__Work to be completed__:
Give the number of lines in the data below containing the word "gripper", with no other text.

__Information supplied__:
··········
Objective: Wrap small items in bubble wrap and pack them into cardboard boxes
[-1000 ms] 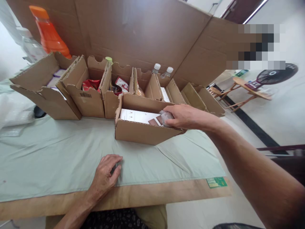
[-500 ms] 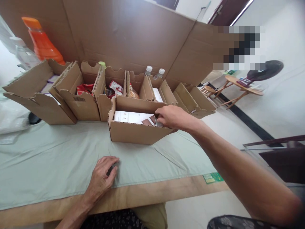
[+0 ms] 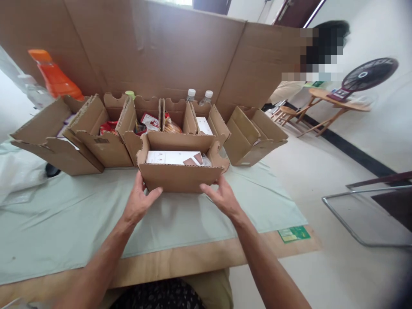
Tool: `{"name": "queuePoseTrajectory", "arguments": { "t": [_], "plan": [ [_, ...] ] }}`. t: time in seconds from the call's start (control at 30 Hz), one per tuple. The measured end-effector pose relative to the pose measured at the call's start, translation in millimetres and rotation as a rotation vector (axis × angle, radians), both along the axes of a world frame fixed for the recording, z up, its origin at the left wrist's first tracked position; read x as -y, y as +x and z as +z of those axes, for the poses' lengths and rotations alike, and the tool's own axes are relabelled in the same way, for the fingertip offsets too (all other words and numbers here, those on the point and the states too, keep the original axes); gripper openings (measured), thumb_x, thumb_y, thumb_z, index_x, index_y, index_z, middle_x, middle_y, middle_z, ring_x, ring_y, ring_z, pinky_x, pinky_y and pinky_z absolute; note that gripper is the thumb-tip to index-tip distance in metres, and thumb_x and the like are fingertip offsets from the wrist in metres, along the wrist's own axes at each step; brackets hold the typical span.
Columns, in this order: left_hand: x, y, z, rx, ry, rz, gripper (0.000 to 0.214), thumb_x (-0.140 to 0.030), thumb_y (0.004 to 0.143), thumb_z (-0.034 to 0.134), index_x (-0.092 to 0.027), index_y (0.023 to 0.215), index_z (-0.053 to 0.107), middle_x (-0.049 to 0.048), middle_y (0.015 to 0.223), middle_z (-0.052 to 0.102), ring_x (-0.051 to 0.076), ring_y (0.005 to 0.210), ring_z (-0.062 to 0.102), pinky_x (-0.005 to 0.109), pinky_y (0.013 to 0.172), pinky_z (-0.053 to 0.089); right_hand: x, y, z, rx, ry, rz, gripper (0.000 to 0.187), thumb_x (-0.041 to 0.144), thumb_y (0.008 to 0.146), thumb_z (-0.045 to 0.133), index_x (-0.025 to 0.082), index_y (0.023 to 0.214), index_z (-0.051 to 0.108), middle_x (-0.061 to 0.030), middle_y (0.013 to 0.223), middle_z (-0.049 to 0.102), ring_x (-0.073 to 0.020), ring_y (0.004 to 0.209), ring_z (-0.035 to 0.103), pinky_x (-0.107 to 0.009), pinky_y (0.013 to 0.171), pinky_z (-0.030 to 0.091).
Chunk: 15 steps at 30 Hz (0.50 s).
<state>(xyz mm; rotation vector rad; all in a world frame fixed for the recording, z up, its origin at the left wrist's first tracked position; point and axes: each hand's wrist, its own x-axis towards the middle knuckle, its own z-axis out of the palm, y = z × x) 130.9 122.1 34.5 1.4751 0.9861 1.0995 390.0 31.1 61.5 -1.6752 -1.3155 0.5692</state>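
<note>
An open-topped cardboard box (image 3: pixel 182 178) is on the green cloth in front of me, its long side towards me. Inside lies a white carton (image 3: pixel 169 157) with brown shapes printed at its right end, beside something clear that I cannot make out. My left hand (image 3: pixel 141 199) grips the box's lower left end, thumb on the front and fingers round the side. At the opposite end my right hand (image 3: pixel 222 198) holds the box the same way, its thumb near the bottom edge.
Behind stands a row of cardboard boxes (image 3: pixel 114 150), several holding packets or cartons. An orange bottle (image 3: pixel 58 77) and clear bottles rise behind them, before a tall cardboard panel (image 3: pixel 154 56). A green card (image 3: pixel 294 234) lies at the table's front right edge. A fan (image 3: pixel 370 75) stands beyond.
My right hand has come out of the box to its outer right end. My left hand has moved up from the cloth to the left end. The box now sits squarer to me.
</note>
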Motion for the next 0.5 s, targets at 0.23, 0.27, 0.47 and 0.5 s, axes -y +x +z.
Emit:
{"name": "queuePoseTrajectory", "arguments": {
  "t": [0.23, 0.27, 0.47, 0.5],
  "plan": [
    [94, -6, -9.6, 0.077, -0.029, 0.071, 0.074, -0.034, 0.086, 0.074, -0.027, 0.154, 0.043, 0.0119, 0.156, 0.052, 0.032, 0.149, 0.044, 0.051, 0.128, 0.03, 84, -42, -2.4, -0.028, 0.012, -0.148, 0.064, 0.052, 0.083, 0.076, 0.021, 0.138, 0.061, -0.0146, 0.127, 0.072, -0.0368, 0.124, 0.065, -0.055, 0.11, 0.049],
    [103, -19, -10.1, 0.084, -0.055, 0.086, 0.072, -0.033, 0.086, 0.074, -0.028, 0.151, 0.046, 0.0111, 0.155, 0.053, 0.032, 0.148, 0.047, 0.05, 0.127, 0.032, 92, -54, -0.9, -0.037, 0.003, -0.136, 0.064, 0.048, 0.085, 0.075, 0.021, 0.141, 0.059, -0.014, 0.129, 0.072, -0.0359, 0.124, 0.065, -0.054, 0.11, 0.049],
    [71, -54, 19.0, 0.216, 0.087, 0.32, 0.064, -0.036, 0.082, 0.079, -0.027, 0.141, 0.058, 0.007, 0.144, 0.063, 0.03, 0.141, 0.053, 0.045, 0.125, 0.036, 53, -95, 18.9, -0.1, 0.126, 0.077, 0.079, 0.035, 0.085, 0.076, 0.024, 0.156, 0.043, -0.0123, 0.15, 0.059, -0.0311, 0.134, 0.058, -0.052, 0.117, 0.045],
    [66, -47, 24.6, 0.225, 0.127, 0.3, 0.065, -0.038, 0.082, 0.08, -0.027, 0.142, 0.057, 0.0074, 0.143, 0.063, 0.03, 0.14, 0.054, 0.045, 0.123, 0.039, 48, -90, 21.7, -0.106, 0.167, 0.063, 0.073, 0.036, 0.086, 0.075, 0.023, 0.152, 0.047, -0.0119, 0.147, 0.061, -0.0305, 0.133, 0.059, -0.051, 0.117, 0.046]
  ]
}}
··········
__Answer area__:
2